In the 2016/17 Budget, the Government committed to the OECD measures to neutralise hybrid mismatches. These measures aimed to deny benefits arising from taxpayers claiming a tax deduction in one jurisdiction where the amount is not income in another jurisdiction, or claiming a deduction in two tax jurisdictions.
The current amendment clarifies the position adopted by the ATO. In earlier private rulings issued by the ATO to specific taxpayers, the ATO confirmed these securities provided interest returns, meaning the distributions did not need to be franked for tax purposes. The mismatch arises as these securities should have paid a franked distribution if they were issued through the Australian based parent.
Under the changes, the returns on these securities will give rise to franking debits where the capital is not exclusively used in the foreign branch.
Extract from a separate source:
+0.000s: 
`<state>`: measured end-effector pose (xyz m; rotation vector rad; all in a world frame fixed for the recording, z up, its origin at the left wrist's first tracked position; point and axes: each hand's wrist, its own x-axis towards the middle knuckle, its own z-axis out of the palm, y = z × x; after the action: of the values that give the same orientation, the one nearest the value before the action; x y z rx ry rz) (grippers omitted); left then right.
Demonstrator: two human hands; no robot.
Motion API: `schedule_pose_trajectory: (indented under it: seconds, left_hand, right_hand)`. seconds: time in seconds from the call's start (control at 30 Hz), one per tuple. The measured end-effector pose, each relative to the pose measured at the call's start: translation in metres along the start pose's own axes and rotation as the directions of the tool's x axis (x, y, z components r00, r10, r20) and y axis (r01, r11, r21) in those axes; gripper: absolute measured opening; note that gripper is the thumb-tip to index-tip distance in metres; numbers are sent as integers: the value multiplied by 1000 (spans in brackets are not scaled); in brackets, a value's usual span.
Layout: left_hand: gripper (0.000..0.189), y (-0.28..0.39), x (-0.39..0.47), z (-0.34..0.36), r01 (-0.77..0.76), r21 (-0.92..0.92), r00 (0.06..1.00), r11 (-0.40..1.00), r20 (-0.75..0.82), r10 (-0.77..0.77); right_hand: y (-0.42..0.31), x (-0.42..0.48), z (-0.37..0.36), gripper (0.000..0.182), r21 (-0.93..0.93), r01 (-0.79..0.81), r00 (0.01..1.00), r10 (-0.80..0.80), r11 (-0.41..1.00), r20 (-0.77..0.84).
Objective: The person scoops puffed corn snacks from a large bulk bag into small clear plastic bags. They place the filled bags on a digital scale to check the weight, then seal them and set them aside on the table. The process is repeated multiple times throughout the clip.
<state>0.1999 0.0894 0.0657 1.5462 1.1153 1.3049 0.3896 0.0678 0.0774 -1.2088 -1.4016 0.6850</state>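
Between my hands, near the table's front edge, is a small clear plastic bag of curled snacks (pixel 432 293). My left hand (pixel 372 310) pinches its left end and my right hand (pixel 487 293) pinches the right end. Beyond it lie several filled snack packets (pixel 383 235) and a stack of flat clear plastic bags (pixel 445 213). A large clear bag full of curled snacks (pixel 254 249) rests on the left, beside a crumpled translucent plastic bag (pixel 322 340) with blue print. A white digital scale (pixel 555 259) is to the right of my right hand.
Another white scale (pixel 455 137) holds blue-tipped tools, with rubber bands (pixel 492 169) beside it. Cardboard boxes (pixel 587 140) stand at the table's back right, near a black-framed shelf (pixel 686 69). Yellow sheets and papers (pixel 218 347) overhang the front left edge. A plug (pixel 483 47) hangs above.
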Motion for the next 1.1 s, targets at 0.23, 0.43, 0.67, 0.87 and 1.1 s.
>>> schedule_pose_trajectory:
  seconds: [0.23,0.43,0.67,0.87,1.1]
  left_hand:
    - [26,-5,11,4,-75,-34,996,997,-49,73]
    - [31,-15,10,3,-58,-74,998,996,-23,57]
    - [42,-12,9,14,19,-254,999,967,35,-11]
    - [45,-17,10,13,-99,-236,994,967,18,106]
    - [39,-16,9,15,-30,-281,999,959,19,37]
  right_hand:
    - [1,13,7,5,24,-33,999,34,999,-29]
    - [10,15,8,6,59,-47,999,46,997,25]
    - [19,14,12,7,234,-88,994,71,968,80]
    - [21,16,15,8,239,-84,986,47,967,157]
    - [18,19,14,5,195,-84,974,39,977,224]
These rules will apply to returns on investments paid after 1 January 2018, with some transitional arrangements for instruments currently on foot.
BDO welcomes the Government’s attempt to strengthen the hybrid mismatch rules and provide clarity to taxpayers operating in this market. However, financial institutions may fall foul of these provisions as they will apply to existing instruments, which are frequently issued for five to ten years. Banks require certainty in tax to offer long-term instruments to their investors. Ultimately, the potential loss of franking credits may result in unhappy shareholders in Australian banks.